The data generated by in silico approaches may overestimate the number of conserved epitopes and may not necessarily identify all immunoreactive naturally presented epitopes. In addition, the motif prediction method may be limited in identifying subdominant epitopes, which are reported to activate T cells in secondary influenza virus specific responses
[44]. Furthermore, considering motif predicted epitopes are validated by screening circulating CTLs from virus infected individuals, it is important to note a study by Thomas et al
[44] where they demonstrated a CD8+ T cell immunodominance hierarchy that was suggested to be dependent on the concentration of the presented epitope, size of the available CD8+ T cell repertoire, activation after initial priming, and competition and cooperation between different epitope-specific responses. Additionally, Zhong et al.
[22] reported a large number of naturally processed and in vivo presented viral CTL epitopes in a mouse model system. In fact, comparison of the motif prediction method with direct mass spectrometry analysis of endogenously presented epitopes isolated from virus infected cells revealed a high number of predicted epitopes were not processed and presented by infected cells
[22]. These findings illustrate the complexity of CD8+ T cell based screening of functional epitopes and how this approach may miss hidden subdominant epitopes. Our results, in accordance with these previous studies, further emphasize the need to identify epitopes presented by infected cells and the potential benefit of immunizing individuals with those peptides in a vaccine formulation to gain clinically relevant broad protection.

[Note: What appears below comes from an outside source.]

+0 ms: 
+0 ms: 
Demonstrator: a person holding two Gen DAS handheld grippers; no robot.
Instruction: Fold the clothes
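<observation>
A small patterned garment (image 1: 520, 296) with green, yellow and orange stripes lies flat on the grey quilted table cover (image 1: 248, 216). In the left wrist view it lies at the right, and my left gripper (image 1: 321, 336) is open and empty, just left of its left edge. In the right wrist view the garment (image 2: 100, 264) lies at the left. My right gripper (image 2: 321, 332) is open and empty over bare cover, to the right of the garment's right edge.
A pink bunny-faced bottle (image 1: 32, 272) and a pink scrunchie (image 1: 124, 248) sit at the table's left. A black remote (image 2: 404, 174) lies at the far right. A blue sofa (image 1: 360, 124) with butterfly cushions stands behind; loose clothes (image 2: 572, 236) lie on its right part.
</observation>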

M2e-specific antibodies have the potential to provide broad protective immunity across influenza A strains. Mice immunized intranasally with combined M2e and T cell determinants exhibited significant production of M2e-specific antibodies as well as decreased morbidity after influenza virus infection
[50]. In our study, we have demonstrated strong humoral and cell mediated immunity against influenza virus by immunization with both M2e and five conserved T cell epitopes. We did, however, observe a slight decrease in antibody response when the M2e peptide is immunized in combination with the T cell epitopes. This may be due to the competition of peptide uptake by the APCs. Ultimately, the most promising universal influenza vaccine candidate may come from such a combination of antigens.
In the viral pathogen field, due to the lack of knowledge of vital T cell epitopes, T cell responses to viral infection including influenza have not been routinely assessed in infected patients or in vaccinated individuals. Although several influenza specific T cell epitopes identified by motif prediction and overlapping peptide library screening methodologies exist, a comprehensive analysis of naturally presented T cell epitopes from infected cells, such as our study, has never been undertaken. We believe that these epitopes may serve as part of a universal vaccine candidate complementary to current vaccines and, if successful, could lead to a paradigm shift in how prophylactic and therapeutic antiviral vaccines are formulated.

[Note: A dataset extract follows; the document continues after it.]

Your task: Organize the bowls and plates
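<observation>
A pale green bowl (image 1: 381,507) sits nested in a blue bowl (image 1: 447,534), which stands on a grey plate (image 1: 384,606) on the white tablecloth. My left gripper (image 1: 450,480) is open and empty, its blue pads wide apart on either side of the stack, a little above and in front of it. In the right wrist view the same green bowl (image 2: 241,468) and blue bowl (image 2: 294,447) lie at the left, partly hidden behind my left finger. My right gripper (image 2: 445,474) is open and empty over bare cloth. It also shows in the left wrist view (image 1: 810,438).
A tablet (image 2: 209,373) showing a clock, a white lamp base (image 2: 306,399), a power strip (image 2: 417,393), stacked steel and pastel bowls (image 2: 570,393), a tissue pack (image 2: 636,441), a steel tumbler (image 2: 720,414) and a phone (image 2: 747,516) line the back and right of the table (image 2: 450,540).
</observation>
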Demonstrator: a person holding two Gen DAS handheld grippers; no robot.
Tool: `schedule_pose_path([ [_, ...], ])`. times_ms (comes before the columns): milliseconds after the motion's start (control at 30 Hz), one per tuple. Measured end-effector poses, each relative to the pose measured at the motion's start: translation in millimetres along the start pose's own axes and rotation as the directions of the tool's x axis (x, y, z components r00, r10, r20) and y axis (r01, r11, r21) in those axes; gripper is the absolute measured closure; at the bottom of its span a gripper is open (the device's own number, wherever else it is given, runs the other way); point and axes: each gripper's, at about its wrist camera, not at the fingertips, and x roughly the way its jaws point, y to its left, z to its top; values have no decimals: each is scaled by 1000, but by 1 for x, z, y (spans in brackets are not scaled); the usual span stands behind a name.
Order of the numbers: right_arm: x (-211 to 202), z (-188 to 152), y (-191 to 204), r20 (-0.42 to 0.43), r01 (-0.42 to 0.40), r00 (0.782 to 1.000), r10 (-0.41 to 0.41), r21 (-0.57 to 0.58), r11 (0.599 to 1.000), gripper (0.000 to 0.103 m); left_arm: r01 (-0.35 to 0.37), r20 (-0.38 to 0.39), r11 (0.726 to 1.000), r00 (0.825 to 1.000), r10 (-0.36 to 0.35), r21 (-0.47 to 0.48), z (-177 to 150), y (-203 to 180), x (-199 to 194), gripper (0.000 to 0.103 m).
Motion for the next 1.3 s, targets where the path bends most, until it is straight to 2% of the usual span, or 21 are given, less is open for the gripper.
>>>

This report is the first ever on naturally presented conserved influenza specific T cell epitopes identified by direct analysis of infected cells. Additionally, we have demonstrated that conserved epitope-specific CTLs could recognize multiple strain infected target cells and, when combined with a universal antibody epitope, could be useful in a vaccine formulation. Any universal vaccine that produces broad immunity against influenza would be a significant improvement over the current strain-specific vaccines that must be produced anew each year. Moreover, an epitope based vaccine would be produced synthetically, a major improvement over the current method of growing influenza vaccine in fertilized eggs. Therefore, it not only would generate a more effective immune response, but would also prove more economically sensible. The primary objective of this study is an attempt to create such a vaccine product that will complement the universal antibody based vaccines currently in development to combat influenza infection and pandemic.